The trend appears to be underway. Starmer’s trip is the latest in a series of high-level visits by Western leaders to Beijing, many of which marked their first leader-level trips to China in nearly a decade. In January alone, Beijing hosted Irish Taoiseach Micheál Martin, the first Irish leader to visit China since 2012, Finnish Prime Minister Petteri Orpo, the first since 2017, as well as Carney, also making the first visit by Canada’s leader since 2017.
In December 2025, French President Emmanuel Macron paid his first official visit to China since April 2023, while Spain’s King Felipe VI traveled to Beijing in November, marking the first visit by a Spanish monarch in 18 years. German Chancellor Friedrich Merz is also reportedly preparing for his first trip to China in late February.
For many observers, Starmer’s visit is not an isolated diplomatic gesture but part of a broader Western re-evaluation, in which engagement with China is no longer driven primarily by ideological alignment but framed as a form of risk management in an increasingly unpredictable world.
“Starmer’s visit adds significant weight to the current wave of high-level interactions between China and European countries, providing an important window for observers to assess both the UK’s foreign policy and the development of China-Europe relations,” Feng Zhongping, director of the European Studies Institute at the Chinese Academy of Social Sciences, told NewsChina.
Feng noted that although the UK has left the EU, it continues to wield considerable influence in European affairs. Less than two weeks prior to Starmer’s visit to China, the UK participated in a joint statement by eight European countries reaffirming support for Greenland’s sovereignty, a move that prompted Trump to threaten 100 percent tariffs on those countries.
According to Chen Yang, a director at the China Institutes of Contemporary International Relations, as a permanent member of the UN Security Council, the UK’s decision to strengthen cooperation with China carries strong symbolic significance.
Chen noted that in recent years, the EU has described China as “a partner for cooperation, an economic competitor and a systemic rival,” a stance mirrored by the UK. He argued that by overemphasizing competition and framing the relationship in adversarial terms, this “triptych” framework has inflicted significant damage on European and British ties with China.
Chen added that the significance of Starmer’s visit lies in its role as a course correction, addressing the misapplication of the “triple positioning” approach. By reaffirming cooperation as the defining feature of the bilateral relationship, the visit has helped reinvigorate its positive dimensions.
This has long been China’s position on China-Europe relations. On January 28, China’s Foreign Minister Wang Yi said China and the EU are partners, not rivals, during a phone call with Emmanuel Bonne, diplomatic adviser to the French president.

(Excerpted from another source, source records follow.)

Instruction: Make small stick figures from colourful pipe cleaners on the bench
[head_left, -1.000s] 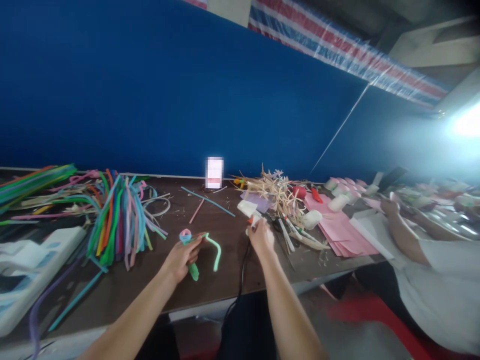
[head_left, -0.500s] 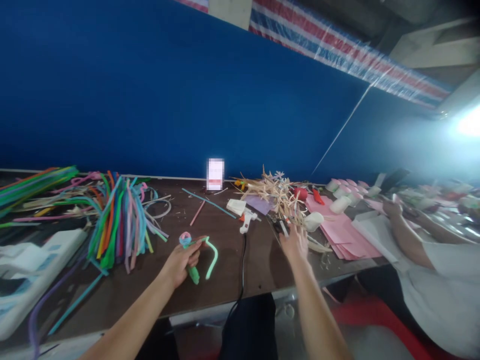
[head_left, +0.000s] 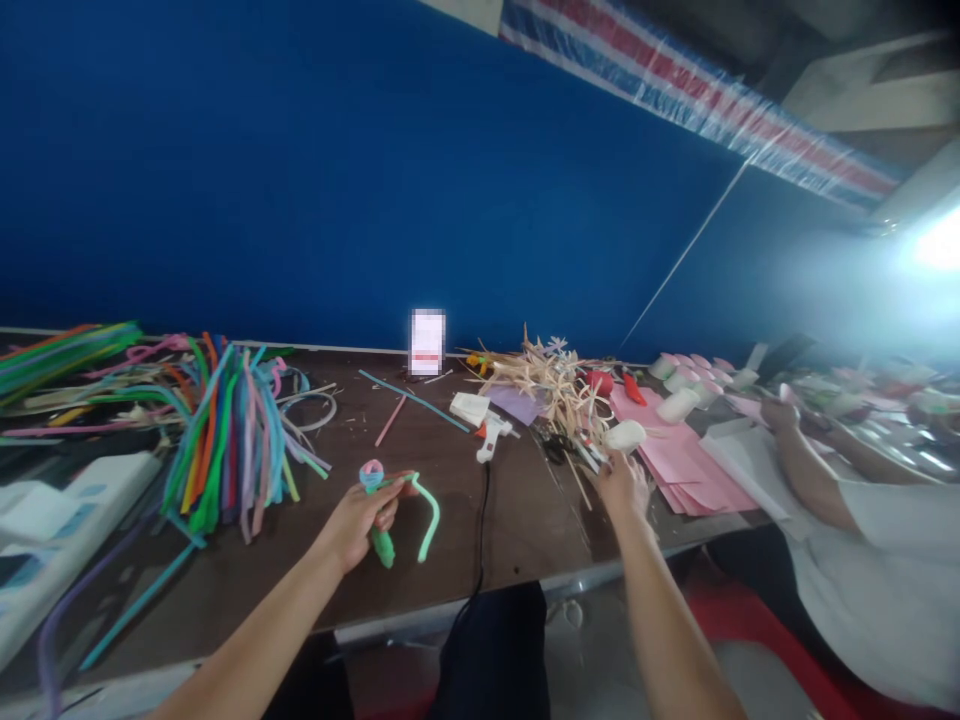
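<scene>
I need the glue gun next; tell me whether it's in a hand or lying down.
Lying down: the glue gun rests on the table, with neither hand touching it.

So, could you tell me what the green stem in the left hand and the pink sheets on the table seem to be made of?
Green stem: likely a fuzzy pipe cleaner; it looks matte and holds bends. Pink sheets: probably matte paper or thin foam, lying flat and stacked.

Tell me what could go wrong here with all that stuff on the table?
The white glue gun lies on the brown table with its black cord running off the front edge between the arms; an arm could snag it and drag the gun down. The right hand reaches into thin white sticks beside a straw-coloured pile, so it may knock pieces off. The left hand grips a green pipe-cleaner flower, which could get squashed.
</scene>
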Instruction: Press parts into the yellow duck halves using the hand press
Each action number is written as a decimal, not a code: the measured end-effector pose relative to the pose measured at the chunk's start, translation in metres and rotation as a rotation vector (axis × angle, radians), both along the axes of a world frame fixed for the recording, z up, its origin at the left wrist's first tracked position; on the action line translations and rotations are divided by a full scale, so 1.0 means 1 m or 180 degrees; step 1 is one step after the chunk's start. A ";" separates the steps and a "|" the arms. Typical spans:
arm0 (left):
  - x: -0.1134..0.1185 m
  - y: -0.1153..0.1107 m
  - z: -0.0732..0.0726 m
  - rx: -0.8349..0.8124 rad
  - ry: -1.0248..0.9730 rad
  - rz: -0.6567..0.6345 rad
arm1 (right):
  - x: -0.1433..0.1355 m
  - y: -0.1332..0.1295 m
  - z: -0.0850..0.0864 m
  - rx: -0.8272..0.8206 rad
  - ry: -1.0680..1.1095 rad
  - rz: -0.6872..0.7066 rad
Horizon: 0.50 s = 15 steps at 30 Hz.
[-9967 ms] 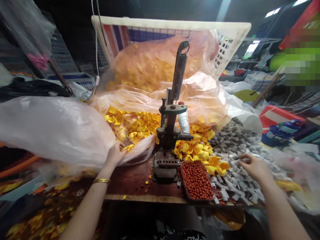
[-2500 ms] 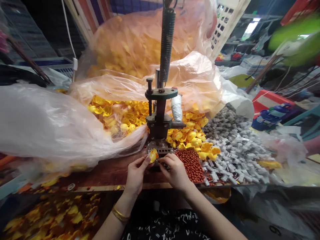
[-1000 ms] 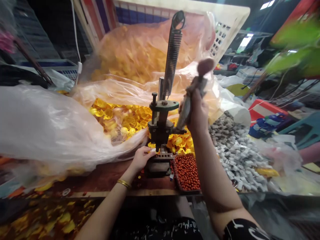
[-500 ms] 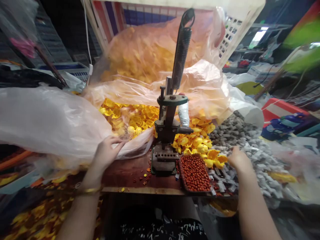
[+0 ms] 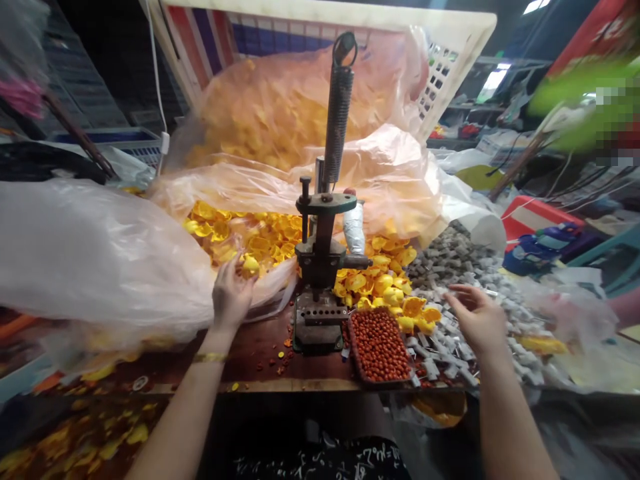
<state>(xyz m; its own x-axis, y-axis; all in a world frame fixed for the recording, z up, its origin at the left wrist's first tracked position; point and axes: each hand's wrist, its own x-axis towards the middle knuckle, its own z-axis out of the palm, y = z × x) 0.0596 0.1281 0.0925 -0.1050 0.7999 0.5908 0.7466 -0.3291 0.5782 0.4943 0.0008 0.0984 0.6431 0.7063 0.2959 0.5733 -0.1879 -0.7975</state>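
At the mouth of the plastic bag, my left hand (image 5: 233, 293) has its thumb and fingers closed around a yellow plastic shell (image 5: 250, 265). More yellow shells (image 5: 273, 233) lie loose behind it. My right hand (image 5: 477, 323) hovers at the heap of small grey-white plastic pieces (image 5: 450, 267), thumb and fingers apart, with nothing visible between them. Between the hands stands a hand press (image 5: 323, 257) with a long spring and a base block with a row of holes (image 5: 325, 315). Neither hand touches it. A tray of small reddish-brown beads (image 5: 381, 347) sits right of the base.
A large clear bag of yellow parts (image 5: 280, 107) leans in a white crate (image 5: 460, 27) at the back. Translucent plastic (image 5: 100, 247) spreads over the left side. A red box (image 5: 535, 217) and blue object (image 5: 540, 247) stand far right. The wooden table edge (image 5: 320, 385) runs in front.
My left hand has moved in toward the shells and closed on one. My right hand has its fingers more spread over the grey-white pieces. The whole view has shifted slightly.
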 end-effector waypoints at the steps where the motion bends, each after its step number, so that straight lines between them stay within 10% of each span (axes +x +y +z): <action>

Wang said China and the EU share similar positions on promoting multipolarity and can resolve trade disputes through dialogue.
Stressing that recent visits to China by several European leaders have advanced China-Europe relations, Wang said that China and the EU should “further enhance communication, promote mutual trust, and deepen cooperation,” according to the Xinhua News Agency.
According to Qu Hongbin, former chief China economist and co-head of Asia economic research at HSBC, there is significant untapped potential in China-Western cooperation.
“The experiences of China-Canada and China-UK relations show that cooperation between developed economies and China is not a zero-sum game,” he wrote in a recent post on the China Chief Economist Forum’s WeChat account.
“Resource-rich countries gain stable markets, manufacturing nations secure reliable supplies, and service-oriented economies capture increased consumption, while major consumer markets gain access to high-quality goods. Together, this creates value across the entire supply chain and boosts public welfare for all involved,” Qu added.